Not every contract we sign runs January to December. So some things are contracted quarterly, some things are contracted to the middle of the year. So it does vary what we are doing and when we are doing it. And, of course, sometimes -- our p-mix doesn't change much, but some of the pricing actions we're taking, and if there's any mix shifts or anything, that could also influence a little bit of what we see on the food cost side.
- Analyst
Great. Thank you.
Operator
Karen Holthouse, Goldman Sachs.
- Analyst
Hi, good evening. This is actually Greg on for Karen. Just wondering if you guys have seen any signs of increasing turnover, or do you think that you've been out in front of raising wages and competition for workers so far?
- President & CFO
This is Scott. Yes, our turnover is definitely up year-over-year. I think it's 7% or 8% year over year, is what we are up on an hourly basis. Our management turnover hasn't changed much. But on an hourly basis, it's definitely up.
And not unexpected as unemployment continues to fall. Usually that's what we seen in the past. Unemployment falls and our turnover tends to go up a little bit.
- Analyst
Thanks.
Operator
Steve Anderson, Maxim Group.
- Analyst
Good afternoon. I have a question about your unit development for next year.
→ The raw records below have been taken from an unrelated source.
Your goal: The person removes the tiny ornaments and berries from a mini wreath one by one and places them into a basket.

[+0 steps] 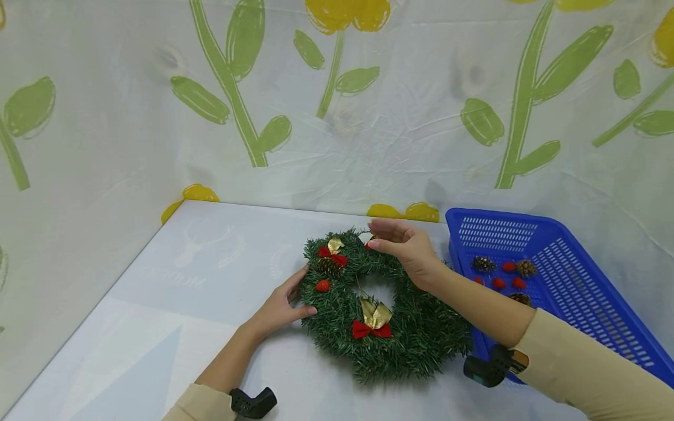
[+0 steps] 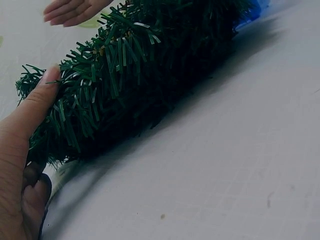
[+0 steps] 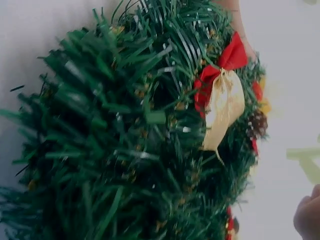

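Note:
A green artificial wreath (image 1: 337, 327) lies on the white table, decorated with red bows with gold pieces, a pine cone (image 1: 329, 268) and a red berry (image 1: 323, 286). My left hand (image 1: 284, 301) grips its left edge; in the left wrist view the thumb (image 2: 42, 95) lies over the needles and the other fingers are curled low at the side. Over the wreath's far part is my right hand (image 1: 405, 248), fingers straight and thumb apart, nothing visible between them. Just behind its thumb, a red and gold decoration (image 1: 368, 244) shows partly. A red bow (image 3: 220, 75) with gold cloth faces the right wrist view.
To the right stands a blue plastic basket (image 1: 584, 257) with pine cones (image 1: 525, 268) and several red berries (image 1: 498, 284) in it. The wreath's right side comes up against the basket. Behind the table hangs a flower-printed cloth (image 1: 411, 146).

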A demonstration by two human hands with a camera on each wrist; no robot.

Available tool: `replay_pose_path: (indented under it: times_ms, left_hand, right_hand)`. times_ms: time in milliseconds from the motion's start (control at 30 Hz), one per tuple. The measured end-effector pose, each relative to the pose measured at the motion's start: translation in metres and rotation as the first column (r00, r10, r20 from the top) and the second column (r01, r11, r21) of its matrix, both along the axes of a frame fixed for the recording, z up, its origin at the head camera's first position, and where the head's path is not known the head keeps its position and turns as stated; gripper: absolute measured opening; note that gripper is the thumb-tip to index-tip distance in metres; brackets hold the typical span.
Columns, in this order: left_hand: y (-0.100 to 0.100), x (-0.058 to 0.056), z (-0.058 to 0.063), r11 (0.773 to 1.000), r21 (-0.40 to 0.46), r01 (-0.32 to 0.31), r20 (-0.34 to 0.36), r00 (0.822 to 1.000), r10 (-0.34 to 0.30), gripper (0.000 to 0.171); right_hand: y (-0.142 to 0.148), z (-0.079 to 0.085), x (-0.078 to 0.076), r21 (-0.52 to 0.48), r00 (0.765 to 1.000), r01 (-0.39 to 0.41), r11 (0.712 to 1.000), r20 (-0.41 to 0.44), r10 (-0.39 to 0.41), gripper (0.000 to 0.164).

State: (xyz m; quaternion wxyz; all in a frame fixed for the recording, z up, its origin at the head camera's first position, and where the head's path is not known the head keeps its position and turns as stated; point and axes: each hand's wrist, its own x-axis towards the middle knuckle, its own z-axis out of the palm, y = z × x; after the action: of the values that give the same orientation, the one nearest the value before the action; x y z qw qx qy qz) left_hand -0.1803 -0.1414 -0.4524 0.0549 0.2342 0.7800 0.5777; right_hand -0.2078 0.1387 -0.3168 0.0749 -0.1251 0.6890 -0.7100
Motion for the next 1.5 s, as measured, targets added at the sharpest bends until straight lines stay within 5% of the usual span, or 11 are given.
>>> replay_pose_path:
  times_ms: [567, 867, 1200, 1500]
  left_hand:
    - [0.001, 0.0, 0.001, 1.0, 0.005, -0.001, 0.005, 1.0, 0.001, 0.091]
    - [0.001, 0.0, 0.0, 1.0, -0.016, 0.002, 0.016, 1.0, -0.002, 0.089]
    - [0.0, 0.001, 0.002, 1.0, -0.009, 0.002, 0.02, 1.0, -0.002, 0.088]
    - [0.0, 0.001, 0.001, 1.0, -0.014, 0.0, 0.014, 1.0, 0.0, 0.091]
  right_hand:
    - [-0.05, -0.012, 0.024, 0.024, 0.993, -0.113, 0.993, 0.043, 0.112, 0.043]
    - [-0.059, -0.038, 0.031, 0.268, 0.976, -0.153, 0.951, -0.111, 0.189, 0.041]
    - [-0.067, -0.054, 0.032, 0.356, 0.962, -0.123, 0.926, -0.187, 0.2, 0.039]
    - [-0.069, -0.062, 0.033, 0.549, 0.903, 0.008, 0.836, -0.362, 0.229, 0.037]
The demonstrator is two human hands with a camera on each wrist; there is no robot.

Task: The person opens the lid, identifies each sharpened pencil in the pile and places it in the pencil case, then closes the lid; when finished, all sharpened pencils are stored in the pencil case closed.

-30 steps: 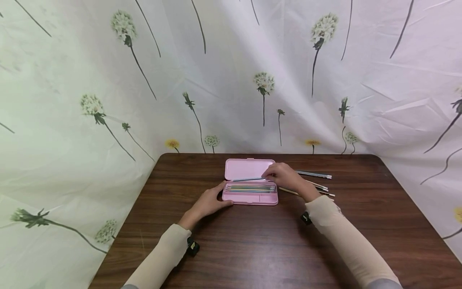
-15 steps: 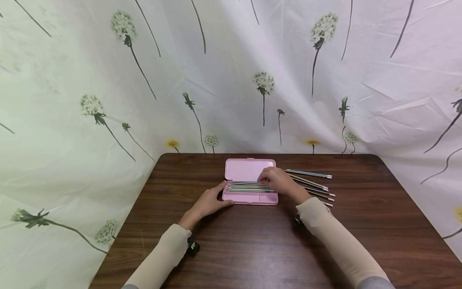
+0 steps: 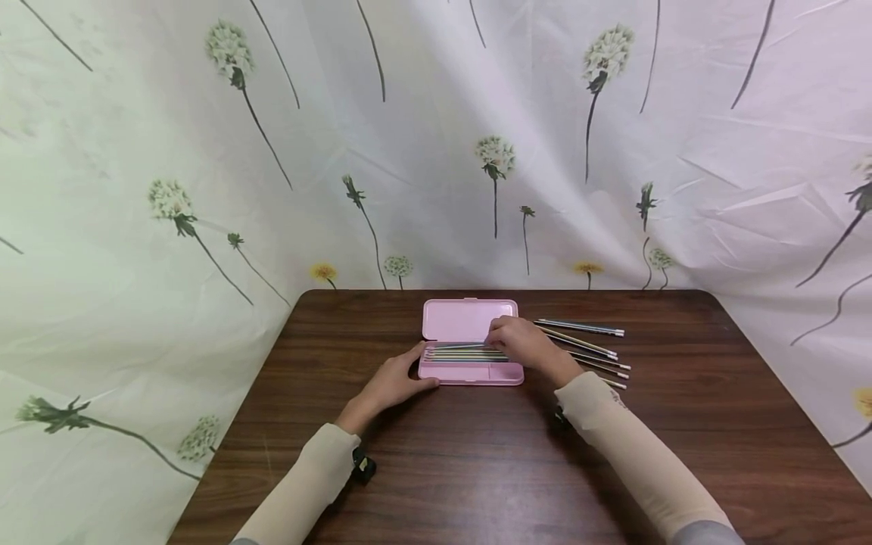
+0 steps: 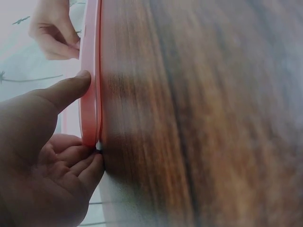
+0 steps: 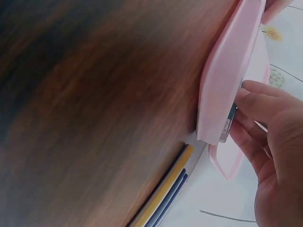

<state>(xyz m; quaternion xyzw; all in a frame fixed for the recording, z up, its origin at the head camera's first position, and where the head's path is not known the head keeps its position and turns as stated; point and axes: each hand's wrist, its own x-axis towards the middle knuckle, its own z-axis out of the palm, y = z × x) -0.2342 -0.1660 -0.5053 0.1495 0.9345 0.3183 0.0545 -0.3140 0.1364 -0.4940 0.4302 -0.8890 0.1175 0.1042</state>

Of the 25 to 30 sites that you mentioned, can you say how many of them will be freestanding sites and how many of them will be end caps or other configurations?
- Founder & CEO
This is Kent. I would say we might have two end caps and the rest would be freestanding.
- Analyst
All right. Thank you.
Operator
That concludes today's question-and-answer session. At this time, I would like to return the conference to the Management team for any closing or additional remarks.
- Senior Director of Financial Reporting and IR
I just want to say thanks to you all for being on the call this evening. And if you have any other questions, please let us know. Have a great night.
- Founder & CEO
Thank you, all.
Operator
This concludes today's conference. Thank you for participating.